In totale, sono 15 le persone coinvolte nelle indagini per reati legati alla discriminazione razziale e religiosa, con l'aggravante dell'apologia della Shoah. Nove di loro sono minorenni.

Il minorenne cagliaritano deve rispondere del reato dell'articolo 604 bis secondo comma previsto per chi "istiga a commettere o commette violenza o atti di provocazione alla violenza per motivi razziali, etnici, nazionali o religiosi".

Oggi, mercoledì 22 aprile 2026, gli agenti della Digos di Cagliari, su delega della Procura per i minorenni di Milano, hanno perquisto l'abitazione del 17enne sequestrando due telefoni cellulari e altro materiale informatico.
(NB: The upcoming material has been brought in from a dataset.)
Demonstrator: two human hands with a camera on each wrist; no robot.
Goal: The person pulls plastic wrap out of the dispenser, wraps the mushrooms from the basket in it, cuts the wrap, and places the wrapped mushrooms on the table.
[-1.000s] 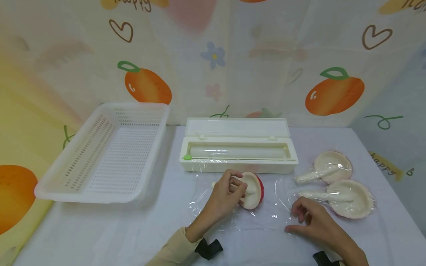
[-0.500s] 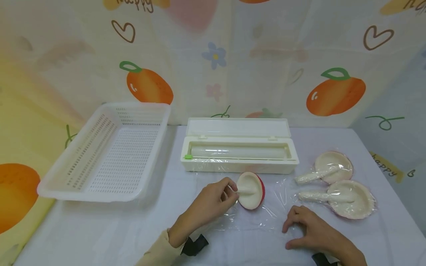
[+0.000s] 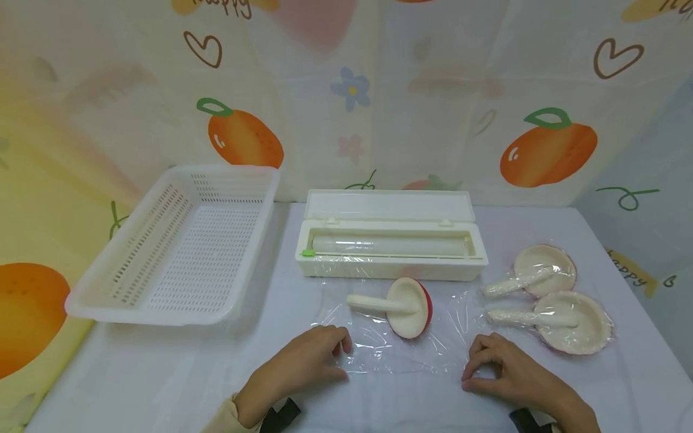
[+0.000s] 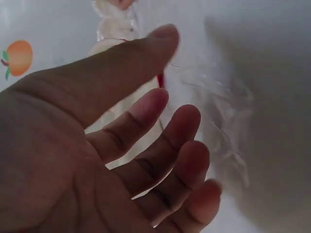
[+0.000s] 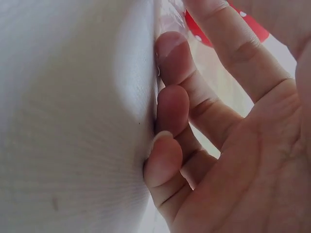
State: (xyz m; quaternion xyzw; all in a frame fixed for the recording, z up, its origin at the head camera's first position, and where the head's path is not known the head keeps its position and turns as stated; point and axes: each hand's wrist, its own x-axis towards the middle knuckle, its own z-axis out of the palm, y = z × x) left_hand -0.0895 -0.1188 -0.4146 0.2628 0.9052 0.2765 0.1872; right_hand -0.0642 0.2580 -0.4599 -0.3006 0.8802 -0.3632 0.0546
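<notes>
A toy mushroom (image 3: 409,308) with a cream stem and a red cap lies on its side on a sheet of clear plastic wrap (image 3: 373,355). In the right wrist view its red cap (image 5: 260,29) shows white dots. My left hand (image 3: 298,367) hovers by the wrap's front left corner, fingers loosely bent and nothing between them in the left wrist view. At the front right corner, thumb and forefinger of my right hand (image 3: 509,370) come together on the wrap's edge; its other fingers rest on the table. Those two fingertips fall outside the right wrist view.
Behind the mushroom stands a white wrap dispenser (image 3: 395,269), lid up, with a roll inside and a green slider (image 3: 308,253). Two wrapped mushrooms (image 3: 574,322) lie at the right. A white perforated basket (image 3: 157,316) stands on the left.
My left hand has let go of the mushroom's stem and drawn back toward the front left. My right hand's thumb and forefinger have closed together at the wrap's corner.
</notes>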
Tutto sarà inviato alla Digos di Milano per le successive verifiche.

Il nome del minorenne, come quello degli altri indagati, è saltato fuori dall'analisi delle chat di messaggistica in cui si "svolgeva un'intensa attività di propaganda di matrice neofascista, neonazista e marcatamente antisemita - spiega la polizia di Stato - che non di rado tracimava nell'aperta esaltazione degli autori di gravi attentati di matrice suprematista nonché nell'apologia della Shoah".